Kuyu tipi cezaevleri
Ferat Köçeroğlu, “Bizim şahit olduğumu; beyan edilenin aksine mahpuslar daha kötü koşullara maruz bırakılıyor. Bu tip cezaevlerin mahpusların tekrardan topluma kazandırılması amacından ziyade katı ve sert tecrit yöntemleriyle baskılanmaya ve sindirilmeye çalışıldığı ortamlar olduğudur” diye kaydetti.
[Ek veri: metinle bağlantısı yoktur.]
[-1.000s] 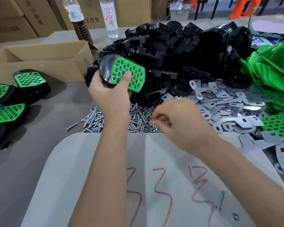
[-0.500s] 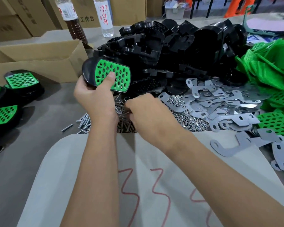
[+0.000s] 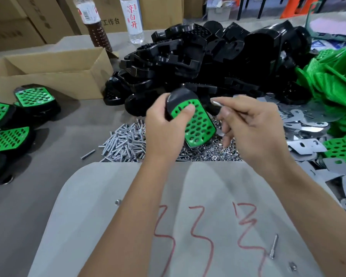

S ve Y Tipi cezaevlerinin “kuyu tipi cezaevleri” olarak nitelendirildiğine dikkati çeken Ferat Köçeroğlu, söz konusu cezaevlerinde tutsakların güneş ışığı görmediğini, cezaevi yapısının insan psikolojisine ağır zarar verdiğini söyledi. Yine sosyal aktivite ve çeşitli eğitim faaliyetlerinin olmadığına dikkati çeken Ferat Köçeroğlu, “Mevcut sorunların çözümüne ilişkin yapıcı ve gerçekçi adımlar atılmadan girişilen her yeni cezaevi macerası, mahpuslar yönünden ciddi insan hakkı ihlallerine sebebiyet verecek” dedi.
Tecrit merkezleri
S, Y ve Yüksek Güvenlikli cezaevlerinin esas amacının tutsakları tecrit altında tutmak olduğunu söyleyen Ferat Köçeroğlu, “Mahpuslar bu cezaevlerinde gökyüzünü ve güneşi görmekten mustarip. 24 saat kamera ile gözetlenen tek kişilik hücrelerde tutuluyor. Cezaevleri yönetimlerinin katı ve sert tutumlarından ötürü insan hakkı ihlalleri yaşanıyor. Buna dair gerek mahpusların gerek avukatlarının başvuruları sonuçsuz kalmaktadır” diye ekledi
Cezaevine olan ihtiyacın minimalize edildiği bir toplumsal iklimin inşa edilmesi gerektiğini vurgulayan Ferat Köçeroğlu, “Cezaevlerinde yaşanan ağır tecrit politikalarının bugün evlerimize kadar ulaşabilmesinin esas nedeni, dün göstermemiz gereken tepkiyi gösteremememiz ve mücadeleyi eksik yürütmemizden kaynaklanmaktadır. Ancak bugün etkili ve gerçekçi bir şekilde bu sorunların üzerine gidersek yarını kurtarabiliriz. Aksi takdirde tüm ülkenin büyük bir yüksek güvenlikli cezaevine dönüştüğüne şahit olacağız” dedi.